Advanced chip packaging has enabled Nvidia Corp. to create top-tier AI accelerators. However, the shortage of suppliers is now posing a challenge for the US firm.
Anirudh Devgan, the CEO of Cadence Design Systems Inc., believes the US should increase its investments in state-of-the-art semiconductor packaging to maintain a leading position in upcoming technologies like artificial intelligence.
Nvidia Corp.’s advancements in AI accelerators are credited to their innovative chip packaging. However, they are currently facing challenges due to a shortage of suppliers. As the creation of advanced chips becomes costlier with the shrinking size of transistors, finding ways to assemble silicon in three-dimensional formations and overcoming physical constraints is becoming vital.
Devgan shared his insights during an interview in Taipei, emphasizing the significance of manufacturing and the future shift towards 3D-IC. Cadence Design Systems, based in San Jose, California, ranks among the top three semiconductor design software providers globally and includes Nvidia and other AI hardware developers as its clients.
One technique for advancing silicon design capabilities, as transistors continually miniaturize and approach physical limits, is stacking chiplets to form multifunctional 3D chips. These chips, such as generative AI, are powerful and cost-effective for computing tasks. As per Devgan, ensuring leadership in this area should be a priority for the US.

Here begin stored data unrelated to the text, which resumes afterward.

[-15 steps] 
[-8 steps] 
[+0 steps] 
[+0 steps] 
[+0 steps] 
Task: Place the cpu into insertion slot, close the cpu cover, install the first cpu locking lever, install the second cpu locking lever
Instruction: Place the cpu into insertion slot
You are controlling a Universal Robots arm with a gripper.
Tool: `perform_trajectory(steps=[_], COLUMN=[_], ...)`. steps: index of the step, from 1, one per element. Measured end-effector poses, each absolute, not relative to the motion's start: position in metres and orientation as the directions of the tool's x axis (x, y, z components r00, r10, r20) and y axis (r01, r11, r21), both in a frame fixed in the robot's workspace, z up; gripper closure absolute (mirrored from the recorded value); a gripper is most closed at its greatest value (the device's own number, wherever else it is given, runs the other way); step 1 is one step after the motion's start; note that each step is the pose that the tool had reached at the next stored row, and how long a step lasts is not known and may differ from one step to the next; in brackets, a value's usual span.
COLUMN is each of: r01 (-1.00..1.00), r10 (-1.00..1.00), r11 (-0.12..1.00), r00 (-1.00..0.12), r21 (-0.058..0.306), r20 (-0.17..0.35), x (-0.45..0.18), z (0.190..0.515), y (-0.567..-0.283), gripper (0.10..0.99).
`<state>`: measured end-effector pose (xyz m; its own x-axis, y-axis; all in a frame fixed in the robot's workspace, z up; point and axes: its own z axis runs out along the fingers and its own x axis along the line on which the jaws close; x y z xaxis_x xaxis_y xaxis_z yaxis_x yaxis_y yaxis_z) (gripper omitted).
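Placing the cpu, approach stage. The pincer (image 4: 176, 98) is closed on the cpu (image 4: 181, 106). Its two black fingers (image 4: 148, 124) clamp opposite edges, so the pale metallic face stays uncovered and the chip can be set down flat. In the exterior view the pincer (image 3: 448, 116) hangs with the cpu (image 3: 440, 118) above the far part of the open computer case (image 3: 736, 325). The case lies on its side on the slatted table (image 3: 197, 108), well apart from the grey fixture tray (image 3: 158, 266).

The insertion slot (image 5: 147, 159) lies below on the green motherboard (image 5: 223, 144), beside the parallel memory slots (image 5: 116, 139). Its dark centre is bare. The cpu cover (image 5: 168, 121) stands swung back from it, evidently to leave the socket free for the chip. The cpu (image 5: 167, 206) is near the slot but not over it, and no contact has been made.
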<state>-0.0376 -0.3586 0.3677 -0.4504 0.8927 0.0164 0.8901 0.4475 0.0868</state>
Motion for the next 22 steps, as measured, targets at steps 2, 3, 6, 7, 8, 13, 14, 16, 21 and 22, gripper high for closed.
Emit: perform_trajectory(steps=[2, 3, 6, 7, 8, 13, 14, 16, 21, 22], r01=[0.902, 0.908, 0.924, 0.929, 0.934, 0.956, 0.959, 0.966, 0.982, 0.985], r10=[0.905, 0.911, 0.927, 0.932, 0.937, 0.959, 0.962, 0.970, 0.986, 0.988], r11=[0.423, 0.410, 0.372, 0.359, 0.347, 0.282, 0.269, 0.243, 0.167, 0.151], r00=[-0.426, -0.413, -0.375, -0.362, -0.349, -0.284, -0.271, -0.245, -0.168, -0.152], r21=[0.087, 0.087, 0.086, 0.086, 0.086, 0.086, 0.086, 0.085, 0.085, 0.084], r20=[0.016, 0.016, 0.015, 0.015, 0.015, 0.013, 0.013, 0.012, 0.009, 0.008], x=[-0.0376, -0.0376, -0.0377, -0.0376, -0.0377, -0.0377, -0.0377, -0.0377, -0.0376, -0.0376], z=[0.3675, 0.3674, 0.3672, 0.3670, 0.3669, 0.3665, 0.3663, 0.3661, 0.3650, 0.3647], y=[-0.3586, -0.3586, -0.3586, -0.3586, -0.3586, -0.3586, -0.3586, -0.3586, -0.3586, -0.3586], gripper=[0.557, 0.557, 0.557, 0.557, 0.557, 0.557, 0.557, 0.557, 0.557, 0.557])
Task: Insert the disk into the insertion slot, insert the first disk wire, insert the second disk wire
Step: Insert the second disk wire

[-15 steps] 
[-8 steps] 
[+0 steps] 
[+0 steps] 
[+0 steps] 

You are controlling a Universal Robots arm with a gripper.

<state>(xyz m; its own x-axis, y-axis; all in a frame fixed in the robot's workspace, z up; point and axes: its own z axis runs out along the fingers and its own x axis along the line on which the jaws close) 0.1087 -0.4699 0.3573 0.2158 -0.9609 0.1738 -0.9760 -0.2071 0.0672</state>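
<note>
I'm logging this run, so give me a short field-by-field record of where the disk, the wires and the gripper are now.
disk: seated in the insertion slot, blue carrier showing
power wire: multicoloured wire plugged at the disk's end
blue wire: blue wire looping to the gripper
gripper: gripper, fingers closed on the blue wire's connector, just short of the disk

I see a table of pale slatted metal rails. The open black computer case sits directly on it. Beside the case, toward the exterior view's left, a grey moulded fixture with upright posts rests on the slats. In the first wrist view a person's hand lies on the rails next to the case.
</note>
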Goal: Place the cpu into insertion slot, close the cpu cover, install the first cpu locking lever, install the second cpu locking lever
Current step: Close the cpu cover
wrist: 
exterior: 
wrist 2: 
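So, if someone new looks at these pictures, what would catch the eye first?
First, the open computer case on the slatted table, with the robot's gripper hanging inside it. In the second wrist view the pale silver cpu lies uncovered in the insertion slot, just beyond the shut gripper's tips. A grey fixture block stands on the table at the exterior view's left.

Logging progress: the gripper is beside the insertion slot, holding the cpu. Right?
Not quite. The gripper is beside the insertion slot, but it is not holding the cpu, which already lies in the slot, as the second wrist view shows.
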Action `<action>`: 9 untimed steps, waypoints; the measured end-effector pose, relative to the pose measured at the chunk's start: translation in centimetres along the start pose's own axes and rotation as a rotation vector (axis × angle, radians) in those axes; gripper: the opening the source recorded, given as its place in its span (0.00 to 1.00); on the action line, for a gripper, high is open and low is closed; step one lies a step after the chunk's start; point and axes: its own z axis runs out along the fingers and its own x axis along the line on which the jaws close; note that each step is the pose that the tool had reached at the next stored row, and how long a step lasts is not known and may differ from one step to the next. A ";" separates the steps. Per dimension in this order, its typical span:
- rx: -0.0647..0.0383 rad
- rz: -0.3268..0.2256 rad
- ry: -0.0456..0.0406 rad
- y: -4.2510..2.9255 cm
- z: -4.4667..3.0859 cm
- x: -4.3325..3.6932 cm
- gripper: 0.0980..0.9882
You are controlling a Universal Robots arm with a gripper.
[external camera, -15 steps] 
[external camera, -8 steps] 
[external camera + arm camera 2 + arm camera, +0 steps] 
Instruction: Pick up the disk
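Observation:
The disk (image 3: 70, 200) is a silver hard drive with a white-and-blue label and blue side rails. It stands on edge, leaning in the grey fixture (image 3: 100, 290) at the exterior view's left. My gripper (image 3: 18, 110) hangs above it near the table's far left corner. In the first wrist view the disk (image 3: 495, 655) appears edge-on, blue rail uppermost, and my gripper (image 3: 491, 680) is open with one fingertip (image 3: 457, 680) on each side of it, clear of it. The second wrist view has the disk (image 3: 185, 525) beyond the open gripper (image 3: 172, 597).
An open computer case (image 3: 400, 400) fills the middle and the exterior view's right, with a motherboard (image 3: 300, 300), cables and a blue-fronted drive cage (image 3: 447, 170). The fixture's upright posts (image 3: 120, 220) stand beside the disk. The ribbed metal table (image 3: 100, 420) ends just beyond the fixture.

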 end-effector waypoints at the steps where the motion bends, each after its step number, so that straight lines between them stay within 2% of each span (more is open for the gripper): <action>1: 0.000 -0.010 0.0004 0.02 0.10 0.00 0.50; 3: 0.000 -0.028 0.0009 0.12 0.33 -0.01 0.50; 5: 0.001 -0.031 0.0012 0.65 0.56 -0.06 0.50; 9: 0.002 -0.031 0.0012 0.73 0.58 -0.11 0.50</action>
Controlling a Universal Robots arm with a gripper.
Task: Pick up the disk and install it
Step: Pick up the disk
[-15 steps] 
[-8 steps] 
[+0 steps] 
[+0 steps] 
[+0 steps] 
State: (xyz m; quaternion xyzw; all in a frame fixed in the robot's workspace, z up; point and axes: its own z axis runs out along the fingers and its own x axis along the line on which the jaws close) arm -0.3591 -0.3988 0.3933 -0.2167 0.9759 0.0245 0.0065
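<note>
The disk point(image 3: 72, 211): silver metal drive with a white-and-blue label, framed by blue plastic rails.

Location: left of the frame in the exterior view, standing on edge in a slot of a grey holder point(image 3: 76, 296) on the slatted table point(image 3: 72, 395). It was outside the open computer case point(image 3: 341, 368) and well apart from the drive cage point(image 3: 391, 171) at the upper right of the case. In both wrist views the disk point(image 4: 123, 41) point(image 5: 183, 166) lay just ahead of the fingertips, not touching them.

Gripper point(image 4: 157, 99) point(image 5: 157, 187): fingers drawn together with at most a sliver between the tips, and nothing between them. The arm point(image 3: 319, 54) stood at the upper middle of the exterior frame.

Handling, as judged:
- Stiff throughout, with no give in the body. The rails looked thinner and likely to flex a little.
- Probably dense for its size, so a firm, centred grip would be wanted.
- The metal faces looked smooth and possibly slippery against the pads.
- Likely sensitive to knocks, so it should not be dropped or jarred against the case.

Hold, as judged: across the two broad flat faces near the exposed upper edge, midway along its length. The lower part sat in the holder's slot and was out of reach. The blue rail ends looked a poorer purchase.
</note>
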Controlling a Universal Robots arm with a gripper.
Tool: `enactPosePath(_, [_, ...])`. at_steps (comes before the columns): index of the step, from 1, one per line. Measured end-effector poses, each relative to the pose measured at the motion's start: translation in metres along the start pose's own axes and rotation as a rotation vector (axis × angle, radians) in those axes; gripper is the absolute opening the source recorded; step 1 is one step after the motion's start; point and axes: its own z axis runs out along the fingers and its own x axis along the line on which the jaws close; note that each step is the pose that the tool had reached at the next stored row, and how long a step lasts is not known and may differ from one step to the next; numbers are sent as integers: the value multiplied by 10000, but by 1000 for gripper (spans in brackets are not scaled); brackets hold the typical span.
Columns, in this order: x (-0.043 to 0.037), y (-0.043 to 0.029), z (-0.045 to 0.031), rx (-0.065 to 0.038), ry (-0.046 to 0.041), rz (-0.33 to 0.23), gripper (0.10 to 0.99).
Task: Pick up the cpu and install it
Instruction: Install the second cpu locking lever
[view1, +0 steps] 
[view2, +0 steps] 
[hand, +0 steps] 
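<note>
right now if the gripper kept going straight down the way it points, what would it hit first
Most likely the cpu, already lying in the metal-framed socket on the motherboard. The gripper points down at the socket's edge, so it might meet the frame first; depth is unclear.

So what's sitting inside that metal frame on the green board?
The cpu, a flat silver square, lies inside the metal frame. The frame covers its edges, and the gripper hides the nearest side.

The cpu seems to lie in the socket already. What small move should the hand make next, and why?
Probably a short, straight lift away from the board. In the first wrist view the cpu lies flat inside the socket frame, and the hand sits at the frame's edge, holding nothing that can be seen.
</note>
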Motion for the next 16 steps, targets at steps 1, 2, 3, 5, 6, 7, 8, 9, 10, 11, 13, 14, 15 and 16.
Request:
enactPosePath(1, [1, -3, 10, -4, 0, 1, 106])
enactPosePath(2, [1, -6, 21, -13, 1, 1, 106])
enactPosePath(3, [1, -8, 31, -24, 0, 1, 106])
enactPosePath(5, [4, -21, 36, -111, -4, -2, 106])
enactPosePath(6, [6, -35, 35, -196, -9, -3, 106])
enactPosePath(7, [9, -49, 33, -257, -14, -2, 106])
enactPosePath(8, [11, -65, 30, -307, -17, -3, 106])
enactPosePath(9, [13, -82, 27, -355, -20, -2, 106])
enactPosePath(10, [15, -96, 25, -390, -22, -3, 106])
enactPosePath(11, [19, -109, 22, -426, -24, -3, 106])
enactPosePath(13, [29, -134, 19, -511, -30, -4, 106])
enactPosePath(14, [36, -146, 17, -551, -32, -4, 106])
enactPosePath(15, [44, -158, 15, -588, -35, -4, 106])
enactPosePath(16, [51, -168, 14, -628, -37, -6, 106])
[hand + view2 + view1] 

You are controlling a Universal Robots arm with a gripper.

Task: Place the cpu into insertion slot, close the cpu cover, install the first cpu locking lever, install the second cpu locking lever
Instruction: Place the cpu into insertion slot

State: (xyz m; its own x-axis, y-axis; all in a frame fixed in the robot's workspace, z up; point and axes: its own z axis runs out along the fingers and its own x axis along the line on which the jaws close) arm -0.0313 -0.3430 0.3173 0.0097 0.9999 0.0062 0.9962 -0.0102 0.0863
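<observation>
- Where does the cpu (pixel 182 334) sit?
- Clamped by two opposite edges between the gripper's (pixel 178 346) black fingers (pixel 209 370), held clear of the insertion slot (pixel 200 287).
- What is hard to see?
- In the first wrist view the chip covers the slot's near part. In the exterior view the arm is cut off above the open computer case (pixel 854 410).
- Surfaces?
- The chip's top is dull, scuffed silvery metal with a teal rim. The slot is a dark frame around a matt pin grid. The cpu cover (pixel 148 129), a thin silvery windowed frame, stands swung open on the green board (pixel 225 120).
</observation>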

He also highlighted that owning a manufacturing facility isn’t necessary for packaging, as chips from various manufacturers can be assembled. For the US government, acquiring such technology would be advantageous.
Nvidia serves as a case in point. While they have a technological advantage over other industry players, they are constrained by the limited production capacity of their chosen chipmaker, Taiwan Semiconductor Manufacturing Co. (TSMC). Mark Liu, TSMC’s Chairman, confirmed at Semicon Taiwan that they anticipate the shortage to continue for another 18 months. This came after Nvidia’s announcement in late August expressing satisfaction with its progress in securing more components.
Cadence’s software plays a pivotal role for various semiconductor companies, evident from the US Department of Commerce’s decision to impose export controls on the software last year, restricting China’s access to cutting-edge technologies.
Lastly, Cadence is exploring the possibility of procuring funds from the USD 52 billion Chips and Science Act, enacted the previous year to consolidate more of the global semiconductor supply chain within the US, according to Devgan.